[[ Supplied records, beginning ]]
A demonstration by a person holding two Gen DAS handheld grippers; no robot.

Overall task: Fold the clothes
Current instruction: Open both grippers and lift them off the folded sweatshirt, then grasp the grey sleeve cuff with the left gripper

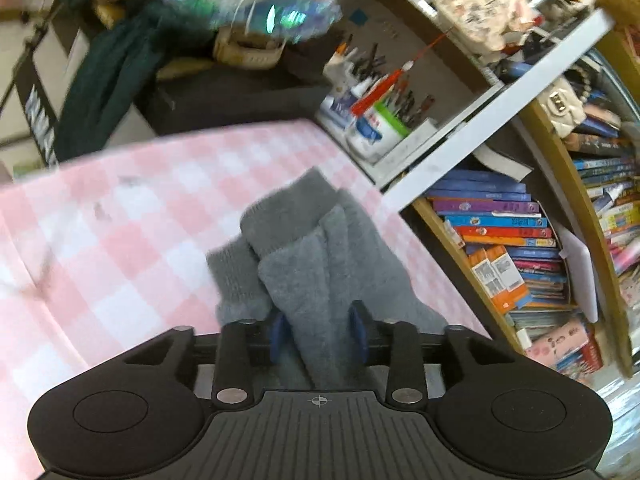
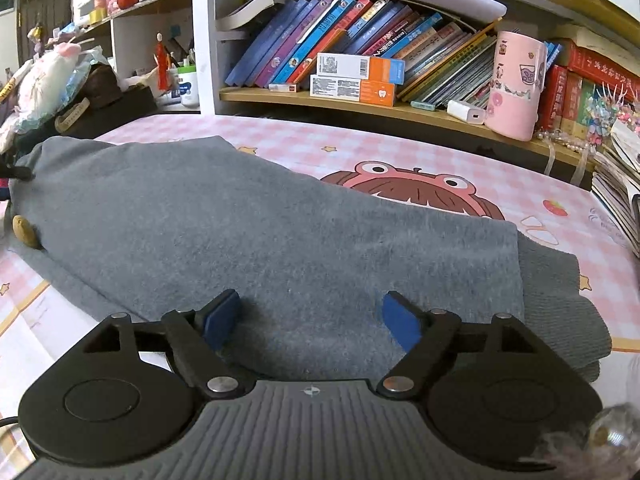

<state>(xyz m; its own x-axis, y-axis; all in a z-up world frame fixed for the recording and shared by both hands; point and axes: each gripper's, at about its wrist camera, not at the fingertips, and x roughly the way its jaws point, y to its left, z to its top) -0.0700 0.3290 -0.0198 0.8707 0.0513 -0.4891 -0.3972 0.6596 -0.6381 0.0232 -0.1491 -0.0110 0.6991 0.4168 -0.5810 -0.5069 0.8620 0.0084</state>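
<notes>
A grey fleece garment (image 2: 240, 232) lies folded on the pink checked table cover (image 2: 460, 156), with a ribbed hem (image 2: 560, 304) at the right. My right gripper (image 2: 312, 320) hovers over its near edge, open, with nothing between the blue pads (image 2: 400, 328). In the left wrist view a bunched grey sleeve with a ribbed cuff (image 1: 288, 208) stretches away from me. My left gripper (image 1: 318, 336) has its jaws partly apart, and a thick fold of the grey garment (image 1: 316, 280) fills the gap between the pads without being squeezed.
A bookshelf (image 2: 360, 104) packed with books runs along the far edge of the table, with a pink cup (image 2: 514, 84) and a white charger (image 2: 466, 112) on it. Stacked books (image 2: 616, 184) sit at the right. Bags and a plush toy (image 2: 48, 80) crowd the left.
</notes>
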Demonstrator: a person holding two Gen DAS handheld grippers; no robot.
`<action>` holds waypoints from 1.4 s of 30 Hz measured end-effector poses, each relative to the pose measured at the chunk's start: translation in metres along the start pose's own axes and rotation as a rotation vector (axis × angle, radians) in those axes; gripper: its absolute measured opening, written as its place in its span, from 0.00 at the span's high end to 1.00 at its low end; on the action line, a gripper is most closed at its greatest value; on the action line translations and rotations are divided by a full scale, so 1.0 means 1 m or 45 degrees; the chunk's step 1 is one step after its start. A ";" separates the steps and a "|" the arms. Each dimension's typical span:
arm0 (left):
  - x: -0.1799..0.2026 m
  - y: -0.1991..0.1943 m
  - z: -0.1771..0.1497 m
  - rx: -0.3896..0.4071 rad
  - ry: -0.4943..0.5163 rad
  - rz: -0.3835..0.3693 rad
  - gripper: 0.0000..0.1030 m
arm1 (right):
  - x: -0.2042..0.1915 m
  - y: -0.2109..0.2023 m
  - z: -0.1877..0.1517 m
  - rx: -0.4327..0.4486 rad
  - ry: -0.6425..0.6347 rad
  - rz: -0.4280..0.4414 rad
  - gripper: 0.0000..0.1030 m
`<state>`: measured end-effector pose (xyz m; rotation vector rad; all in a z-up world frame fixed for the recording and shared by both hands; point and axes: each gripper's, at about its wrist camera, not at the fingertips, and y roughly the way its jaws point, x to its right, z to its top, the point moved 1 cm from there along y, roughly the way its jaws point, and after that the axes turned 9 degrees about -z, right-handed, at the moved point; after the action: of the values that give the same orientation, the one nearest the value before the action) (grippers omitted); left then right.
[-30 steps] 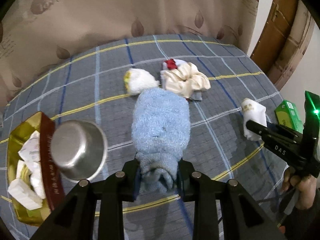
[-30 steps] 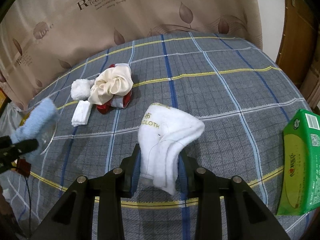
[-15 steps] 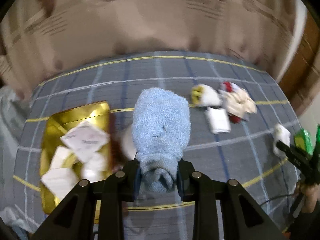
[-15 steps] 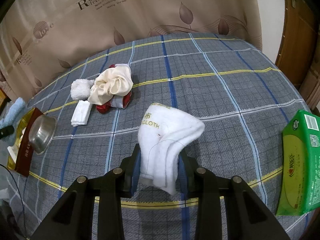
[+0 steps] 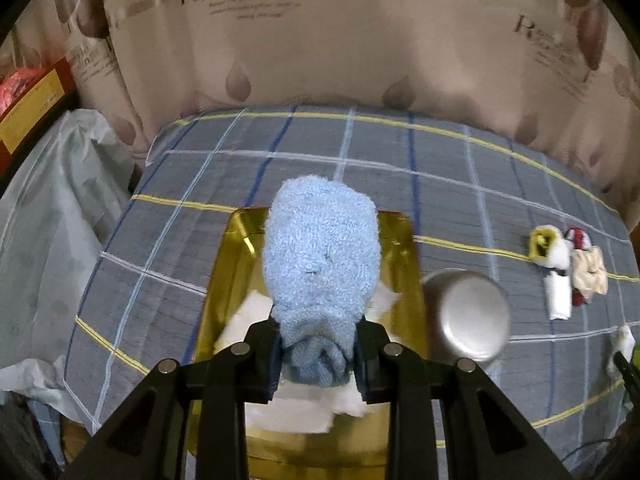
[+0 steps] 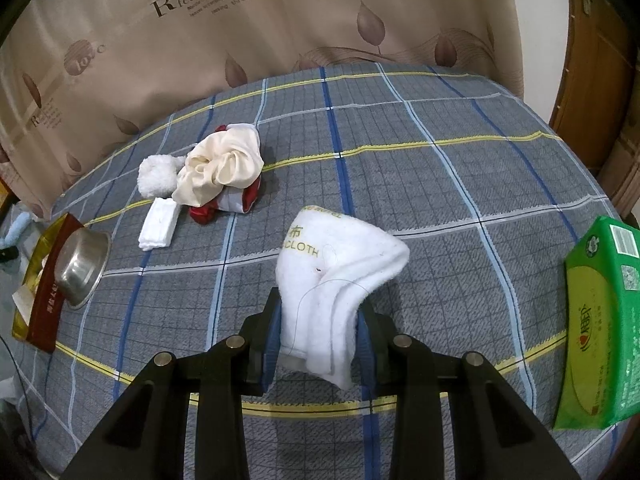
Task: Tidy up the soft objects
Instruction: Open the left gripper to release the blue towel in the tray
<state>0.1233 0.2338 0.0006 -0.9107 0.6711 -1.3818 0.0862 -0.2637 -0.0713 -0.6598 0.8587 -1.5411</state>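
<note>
Your left gripper (image 5: 318,350) is clamped on the bunched end of a light blue towel (image 5: 320,264), which stands forward from the jaws and hangs over the gold tray (image 5: 236,264); inside that tray, under and beside the towel, lie white folded cloths (image 5: 288,410); just right of the tray, touching its red rim, a steel bowl (image 5: 466,316) lies tipped on its side; further right, well apart on the grey plaid cover (image 5: 160,248), sits a small heap: a white fluffy roll (image 5: 554,250), a cream satin cloth (image 5: 588,272) over something red, and a flat white folded piece (image 5: 558,296); behind everything hangs a beige leaf-printed curtain (image 5: 340,40).

Your right gripper (image 6: 318,340) is pinched on a white face cloth (image 6: 332,276) with gold lettering; its free corner flops to the right, and whether it touches the cover I cannot tell; a green tissue box (image 6: 600,328) lies at the right edge, near but apart; beyond, to the left, the same heap shows, the cream cloth on top of the red and white bundle, the fluffy roll touching its left side; at the far left edge stand the tray and bowl, with the blue towel just visible past them.
</note>
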 end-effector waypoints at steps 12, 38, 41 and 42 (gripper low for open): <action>-0.029 0.046 0.009 -0.106 -0.050 0.052 0.70 | 0.000 0.004 -0.002 -0.012 -0.003 -0.010 0.70; -0.043 0.021 0.010 -0.102 -0.124 0.040 0.46 | -0.001 0.009 -0.004 -0.025 -0.019 -0.024 0.68; -0.042 0.009 0.005 -0.081 -0.120 0.043 0.46 | -0.005 0.006 -0.004 0.000 -0.052 -0.035 0.68; -0.041 0.006 0.002 -0.079 -0.111 0.045 0.46 | -0.006 0.005 -0.004 0.009 -0.059 -0.037 0.68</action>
<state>0.1244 0.2747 -0.0082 -0.9983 0.6633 -1.2887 0.0870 -0.2572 -0.0770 -0.7032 0.8121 -1.5480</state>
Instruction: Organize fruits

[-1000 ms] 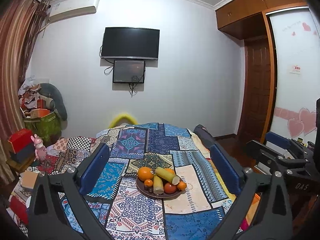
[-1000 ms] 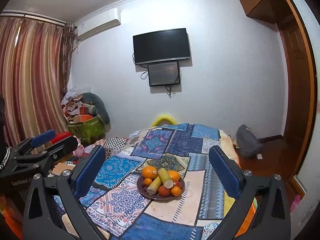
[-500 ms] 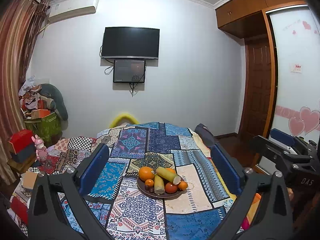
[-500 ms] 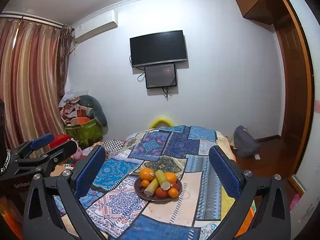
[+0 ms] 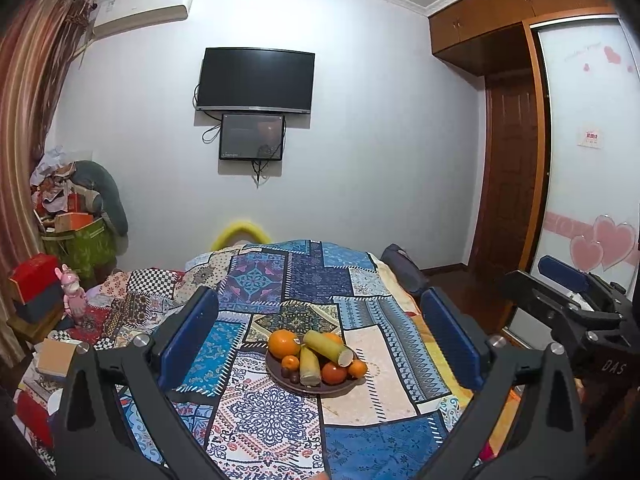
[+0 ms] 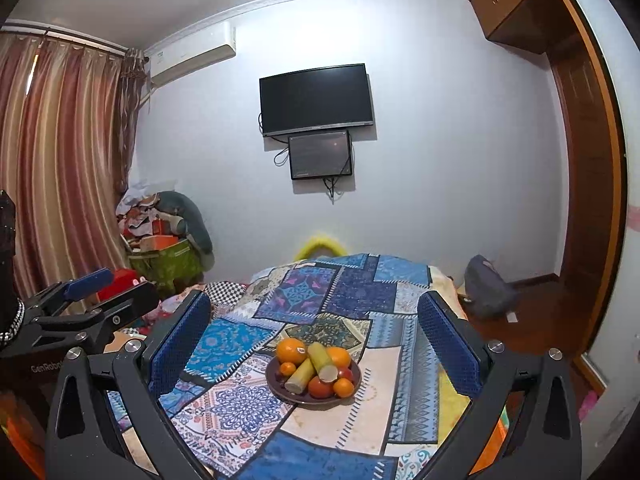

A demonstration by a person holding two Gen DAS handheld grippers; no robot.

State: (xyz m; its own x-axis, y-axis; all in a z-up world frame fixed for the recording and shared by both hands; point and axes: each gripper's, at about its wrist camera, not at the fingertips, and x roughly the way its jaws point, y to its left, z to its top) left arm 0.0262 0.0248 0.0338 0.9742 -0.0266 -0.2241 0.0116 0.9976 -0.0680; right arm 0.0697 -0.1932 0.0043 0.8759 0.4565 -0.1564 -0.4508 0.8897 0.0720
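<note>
My left gripper (image 5: 320,340) is wide open and up in the air; my right gripper (image 6: 314,338) is wide open too; nothing sits between my fingers; the way down to the plate (image 5: 298,386) is free; the quilt (image 5: 264,412) is bare all around the plate, so I can come in from any side; the fruits are piled close and touch each other; the two long yellow sticks (image 6: 322,362) lie across the top.

left tongs (image 5: 318,340): jaws spread wide, nothing held | right tongs (image 6: 314,342): jaws spread wide, nothing held
</note>
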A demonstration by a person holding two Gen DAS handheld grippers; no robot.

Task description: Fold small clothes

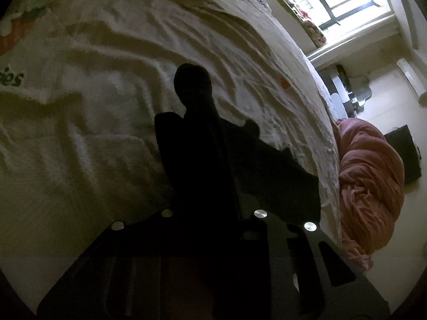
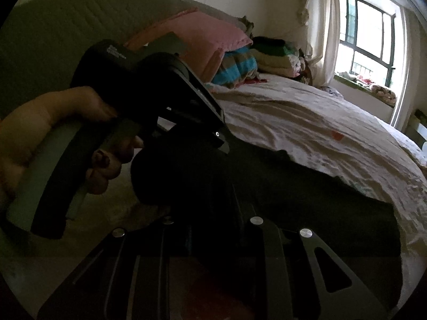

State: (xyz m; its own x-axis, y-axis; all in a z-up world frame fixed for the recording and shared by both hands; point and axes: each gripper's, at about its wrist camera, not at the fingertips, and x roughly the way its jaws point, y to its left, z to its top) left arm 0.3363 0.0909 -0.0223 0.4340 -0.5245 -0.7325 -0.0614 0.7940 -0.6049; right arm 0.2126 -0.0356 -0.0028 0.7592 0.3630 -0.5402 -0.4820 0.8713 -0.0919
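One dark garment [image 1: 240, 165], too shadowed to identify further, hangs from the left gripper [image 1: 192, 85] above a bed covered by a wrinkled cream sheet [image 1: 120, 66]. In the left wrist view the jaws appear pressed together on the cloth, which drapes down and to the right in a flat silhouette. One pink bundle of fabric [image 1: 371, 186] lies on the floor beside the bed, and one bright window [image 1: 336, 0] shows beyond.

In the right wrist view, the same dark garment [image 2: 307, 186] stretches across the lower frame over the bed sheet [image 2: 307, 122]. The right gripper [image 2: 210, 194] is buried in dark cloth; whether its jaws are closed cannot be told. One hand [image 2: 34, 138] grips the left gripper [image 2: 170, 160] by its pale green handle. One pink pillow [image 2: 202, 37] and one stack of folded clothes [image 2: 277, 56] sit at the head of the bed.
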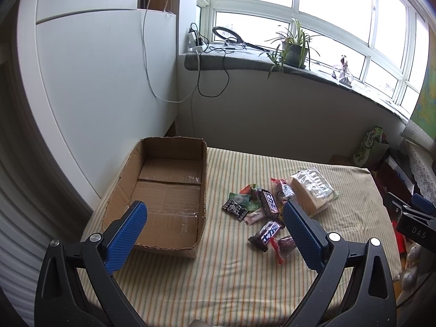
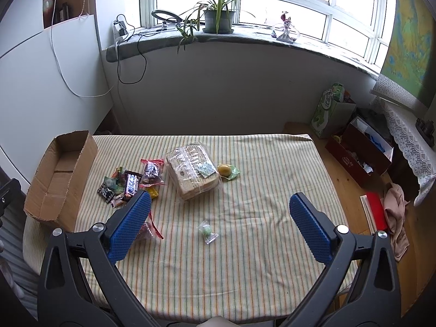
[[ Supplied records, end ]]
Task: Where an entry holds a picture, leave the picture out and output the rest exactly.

Response:
A demonstration by a person holding two Gen DAS handheld grippers; no robot.

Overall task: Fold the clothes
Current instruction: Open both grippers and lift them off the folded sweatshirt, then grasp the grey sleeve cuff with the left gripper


<state>(xyz m; its own x-axis, y-axis; all in a z-up world frame fixed for the recording and shared by both hands; point and axes: each gripper's, at about its wrist camera, not at the fingertips, and x roughly the way its jaws point, y to its left, z to its top) -0.0700 0.3290 -0.0198 0.8707 0.0513 -0.4891 -0.3972 0.6596 -0.6381 0.0232 -0.1491 -0.0110 0.6991 0.4168 -0.5810 -0.5069 0.8620 0.0084</state>
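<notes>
A grey fleece garment (image 2: 240, 232) lies folded on the pink checked table cover (image 2: 460, 156), with a ribbed hem (image 2: 560, 304) at the right. My right gripper (image 2: 312, 320) hovers over its near edge, open, with nothing between the blue pads (image 2: 400, 328). In the left wrist view a bunched grey sleeve with a ribbed cuff (image 1: 288, 208) stretches away from me. My left gripper (image 1: 318, 336) has its jaws partly apart, and a thick fold of the grey garment (image 1: 316, 280) fills the gap between the pads without being squeezed.
A bookshelf (image 2: 360, 104) packed with books runs along the far edge of the table, with a pink cup (image 2: 514, 84) and a white charger (image 2: 466, 112) on it. Stacked books (image 2: 616, 184) sit at the right. Bags and a plush toy (image 2: 48, 80) crowd the left.
</notes>
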Demonstrator: a person holding two Gen DAS handheld grippers; no robot.
`<action>` holds waypoints from 1.4 s of 30 Hz measured end-effector poses, each relative to the pose measured at the chunk's start: translation in metres along the start pose's own axes and rotation as a rotation vector (axis × angle, radians) in those axes; gripper: its absolute measured opening, written as its place in its span, from 0.00 at the span's high end to 1.00 at its low end; on the action line, a gripper is most closed at its greatest value; on the action line translations and rotations are divided by a full scale, so 1.0 means 1 m or 45 degrees; the chunk's step 1 is one step after its start. A ";" separates the steps and a "|" the arms. Each dimension's typical span:
arm0 (left):
  - x: -0.1799..0.2026 m
  - y: -0.1991..0.1943 m
  - z: -0.1771..0.1497 m
  - rx: -0.3896..0.4071 rad
  - ry: -0.4943..0.5163 rad
  - rz: -0.3835..0.3693 rad
  - gripper: 0.0000..0.1030 m
arm1 (right):
  - x: -0.2042..0.1915 m
  - y: -0.2109..0.2023 m
  - z: -0.1877..0.1517 m
  - rx: -0.4327..0.4486 rad
  - ry: -0.6425..0.6347 rad
  - rz: -0.4280..0.4414 rad
  - gripper: 0.0000..0.1030 m
`<state>`: measured end-effector pose (xyz m; rotation vector rad; all in a z-up world frame fixed for the recording and shared by both hands; point and axes: each gripper's, at about its wrist camera, not at the fingertips, and y roughly the way its jaws point, x to its right, z to its top, the point moved 1 cm from there along y, roughly the way its jaws point, and after that the axes turned 9 degrees about -z, right-handed, at the moved point; after the action: of the values that give the same orientation, the one nearest the value before the action) (grippers omitted); left then right.
[-30 steps] 
[-30 steps] 
[-15 steps] 
[-15 steps] 
[+0 steps] 
[+0 steps] 
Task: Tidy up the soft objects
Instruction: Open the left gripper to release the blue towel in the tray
<state>0.1233 0.2338 0.0006 -0.9107 0.6711 -1.3818 0.0862 -0.2637 -0.0713 -0.6598 0.8587 -1.5411</state>
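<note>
Your left gripper (image 5: 318,350) is clamped on the bunched end of a light blue towel (image 5: 320,264), which stands forward from the jaws and hangs over the gold tray (image 5: 236,264); inside that tray, under and beside the towel, lie white folded cloths (image 5: 288,410); just right of the tray, touching its red rim, a steel bowl (image 5: 466,316) lies tipped on its side; further right, well apart on the grey plaid cover (image 5: 160,248), sits a small heap: a white fluffy roll (image 5: 554,250), a cream satin cloth (image 5: 588,272) over something red, and a flat white folded piece (image 5: 558,296); behind everything hangs a beige leaf-printed curtain (image 5: 340,40).

Your right gripper (image 6: 318,340) is pinched on a white face cloth (image 6: 332,276) with gold lettering; its free corner flops to the right, and whether it touches the cover I cannot tell; a green tissue box (image 6: 600,328) lies at the right edge, near but apart; beyond, to the left, the same heap shows, the cream cloth on top of the red and white bundle, the fluffy roll touching its left side; at the far left edge stand the tray and bowl, with the blue towel just visible past them.
</note>
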 end-effector waypoints at steps 12, 38, 41 and 42 (gripper low for open): <action>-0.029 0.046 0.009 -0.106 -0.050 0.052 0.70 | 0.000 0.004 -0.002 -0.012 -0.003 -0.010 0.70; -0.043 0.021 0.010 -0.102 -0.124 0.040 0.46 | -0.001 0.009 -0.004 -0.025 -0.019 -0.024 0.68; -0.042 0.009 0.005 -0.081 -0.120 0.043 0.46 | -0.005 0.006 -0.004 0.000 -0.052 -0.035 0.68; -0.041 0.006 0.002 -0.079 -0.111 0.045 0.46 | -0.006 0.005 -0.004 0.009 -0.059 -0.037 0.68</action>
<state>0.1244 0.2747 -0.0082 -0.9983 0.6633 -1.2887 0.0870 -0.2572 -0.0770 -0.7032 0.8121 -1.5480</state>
Instruction: Organize fruits

[-1000 ms] 
[-1000 ms] 
[-500 ms] 
[-500 ms] 
[+0 ms] 
[+0 ms] 

A demonstration by a person holding two Gen DAS handheld grippers; no robot.

State: (xyz m; its own x-axis, y-axis; all in a z-up world frame fixed for the recording and shared by both hands; point and axes: each gripper's, at about its wrist camera, not at the fingertips, and x roughly the way its jaws point, y to its left, z to its top) left arm 0.0262 0.0248 0.0338 0.9742 -0.0266 -0.2241 0.0116 0.9976 -0.0680; right arm 0.0697 -0.1932 0.0043 0.8759 0.4565 -0.1564 -0.4508 0.8897 0.0720
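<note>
My left gripper (image 5: 320,340) is wide open and up in the air; my right gripper (image 6: 314,338) is wide open too; nothing sits between my fingers; the way down to the plate (image 5: 298,386) is free; the quilt (image 5: 264,412) is bare all around the plate, so I can come in from any side; the fruits are piled close and touch each other; the two long yellow sticks (image 6: 322,362) lie across the top.

left tongs (image 5: 318,340): jaws spread wide, nothing held | right tongs (image 6: 314,342): jaws spread wide, nothing held
</note>
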A demonstration by a person holding two Gen DAS handheld grippers; no robot.

Task description: Fold small clothes


State: (xyz m; its own x-axis, y-axis; all in a z-up world frame fixed for the recording and shared by both hands; point and axes: each gripper's, at about its wrist camera, not at the fingertips, and x roughly the way its jaws point, y to its left, z to its top) left arm 0.3363 0.0909 -0.0223 0.4340 -0.5245 -0.7325 -0.0614 0.7940 -0.6049; right arm 0.2126 -0.0356 -0.0028 0.7592 0.3630 -0.5402 -0.4820 0.8713 -0.0919
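One dark garment [image 1: 240, 165], too shadowed to identify further, hangs from the left gripper [image 1: 192, 85] above a bed covered by a wrinkled cream sheet [image 1: 120, 66]. In the left wrist view the jaws appear pressed together on the cloth, which drapes down and to the right in a flat silhouette. One pink bundle of fabric [image 1: 371, 186] lies on the floor beside the bed, and one bright window [image 1: 336, 0] shows beyond.

In the right wrist view, the same dark garment [image 2: 307, 186] stretches across the lower frame over the bed sheet [image 2: 307, 122]. The right gripper [image 2: 210, 194] is buried in dark cloth; whether its jaws are closed cannot be told. One hand [image 2: 34, 138] grips the left gripper [image 2: 170, 160] by its pale green handle. One pink pillow [image 2: 202, 37] and one stack of folded clothes [image 2: 277, 56] sit at the head of the bed.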

This exercise is now done.